Terapeak.com is the brainchild of Anthony and Andrew Sukow, brothers and students at Canada’s University of Victoria who developed the Web site and gained eBay partnership in the process. The site tracks more than 2 million auctions per day and gathers data on 16 top sales categories, including sports, electronics, computers and clothing and offers research subscriptions for $9.95 to $16.95 per month.

It’s valuable information to sellers like Michelle, who buys bears in batches, scooping up as many as 45 in one purchase, then parceling them out for individual sale. EBay transactions – generated by the 114 million users who’ve joined the site since its 1995 debut – account for as much as seven percent of parcel shipping revenues the United States, according to Terapeak.com.

“There have literally been more than 3 billion feedback comments left for sellers on eBay,” said Durzy. “One could look at (this company) as the largest social networking system ever built, and it’s been built one comment at a time.”

Auctions aren’t where the real money is, though. The simple teddy bears Michelle buys go up for auction, drawing people into her eBay store, which stocks valuable and hard-to-find bears. Here, pieces often run into the hundreds of dollars, and prices are set rather than bet on.

Customers attracted through auctions find the stores by adding sellers to their “favorites” lists, while those who know what they’re after can click on “eBay stores,” one of the tabs on the Web site’s main page. Once there, buyers can search stores by category or seller name.

For sellers looking at items to sell in their own eBay businesses, knowing how to buy makes a big difference. Infrequent sellers often misspell the names of products or don’t know the value of what they have, and a patient professional can get bargains that they can translate into major cash.

Michelle keeps in close contact with her accountant to keep track of sales, but eBay relies on sellers to keep their own records and report their own profits to the government, and not everyone who participates on the site is a legitimate businessperson. Subway restaurants announced the end of their Sub Club promotion based on a company executive’s discovery that whole rolls of Sub Club stickers were available for sale on Internet auction sites, and some even attempt to hijack the sites of legitimate businesses.

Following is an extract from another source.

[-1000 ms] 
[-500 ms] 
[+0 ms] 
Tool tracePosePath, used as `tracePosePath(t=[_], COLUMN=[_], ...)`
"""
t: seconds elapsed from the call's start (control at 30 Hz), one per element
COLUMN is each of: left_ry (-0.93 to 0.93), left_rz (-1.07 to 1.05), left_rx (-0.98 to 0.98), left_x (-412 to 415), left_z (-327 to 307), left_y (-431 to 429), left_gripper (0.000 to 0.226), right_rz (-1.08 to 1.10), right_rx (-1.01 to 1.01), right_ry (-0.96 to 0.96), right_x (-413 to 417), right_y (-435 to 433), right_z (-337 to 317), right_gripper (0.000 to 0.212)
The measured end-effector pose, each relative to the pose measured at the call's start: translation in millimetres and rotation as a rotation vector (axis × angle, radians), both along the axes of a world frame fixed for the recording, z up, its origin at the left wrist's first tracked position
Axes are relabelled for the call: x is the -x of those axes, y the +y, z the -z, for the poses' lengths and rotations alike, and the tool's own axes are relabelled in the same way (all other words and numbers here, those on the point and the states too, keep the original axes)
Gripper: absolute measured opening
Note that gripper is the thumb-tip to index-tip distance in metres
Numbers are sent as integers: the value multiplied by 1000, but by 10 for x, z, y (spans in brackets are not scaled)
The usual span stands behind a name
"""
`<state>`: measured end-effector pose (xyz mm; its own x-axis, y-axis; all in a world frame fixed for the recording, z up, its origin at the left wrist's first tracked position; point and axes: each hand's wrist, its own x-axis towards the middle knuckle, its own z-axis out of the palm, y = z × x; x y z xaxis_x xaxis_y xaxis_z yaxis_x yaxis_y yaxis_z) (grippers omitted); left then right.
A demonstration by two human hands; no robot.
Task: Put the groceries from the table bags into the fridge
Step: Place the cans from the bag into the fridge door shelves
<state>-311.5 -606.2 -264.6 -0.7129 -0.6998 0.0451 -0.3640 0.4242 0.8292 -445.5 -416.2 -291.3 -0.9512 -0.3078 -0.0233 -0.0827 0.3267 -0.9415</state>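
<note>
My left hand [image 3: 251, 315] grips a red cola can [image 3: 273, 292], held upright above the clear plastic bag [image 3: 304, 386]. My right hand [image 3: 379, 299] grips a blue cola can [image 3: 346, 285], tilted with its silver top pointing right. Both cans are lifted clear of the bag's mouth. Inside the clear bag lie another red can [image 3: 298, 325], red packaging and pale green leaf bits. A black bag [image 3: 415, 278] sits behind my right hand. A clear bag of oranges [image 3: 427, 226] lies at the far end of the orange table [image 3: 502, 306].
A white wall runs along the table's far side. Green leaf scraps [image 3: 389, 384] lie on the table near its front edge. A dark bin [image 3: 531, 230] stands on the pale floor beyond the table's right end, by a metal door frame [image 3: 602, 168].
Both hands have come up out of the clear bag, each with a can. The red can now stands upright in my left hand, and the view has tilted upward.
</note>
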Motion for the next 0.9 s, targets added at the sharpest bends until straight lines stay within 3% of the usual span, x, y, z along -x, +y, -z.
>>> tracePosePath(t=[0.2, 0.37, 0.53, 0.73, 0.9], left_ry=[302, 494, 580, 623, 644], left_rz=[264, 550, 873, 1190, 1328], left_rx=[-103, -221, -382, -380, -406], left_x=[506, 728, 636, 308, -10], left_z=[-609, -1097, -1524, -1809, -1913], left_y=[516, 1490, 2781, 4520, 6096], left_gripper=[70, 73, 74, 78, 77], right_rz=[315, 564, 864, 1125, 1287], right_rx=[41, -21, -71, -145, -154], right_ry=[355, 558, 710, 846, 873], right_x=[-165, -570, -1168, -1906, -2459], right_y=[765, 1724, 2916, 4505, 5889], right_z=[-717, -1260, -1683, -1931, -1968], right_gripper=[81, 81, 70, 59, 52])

“I’ve been hacked into once already,” Michelle said. “I had someone try to sell two Harley Davidsons on my site in the middle of the night, using my name and saying they wanted money orders. I happened to catch them after only three or four minutes because I was up and online, but I got completely shut down for it. They had to shut off my store and all of my auctions to track it.”

The measures are unfortunate, but necessary, said Durzy .

“(Some people can become) the victims of spoofing or fishing e-mails, where you get a letter that appears to be from a legitimate company, but asks for personal information,” said Durzy . “It can carry a virus or a Trojan, but most of the time it’s what the customer does. If you fill it out, you’ve just given your password – not knowingly, but very willingly – to a bad guy.”

EBay works continuously with Internet service providers to shut down such false Web sites and spam mailings, said Durzy . Some 90 percent are shut down within 48 hours of being reported, he said.

“The most important thing is to be vigilant and to not respond,” said Durzy .

Still, despite such lurking predators, it’s not a job Michelle has any intention of giving up. Where else could she work, she asks, that would make it possible for her to mow the lawn at two in the afternoon?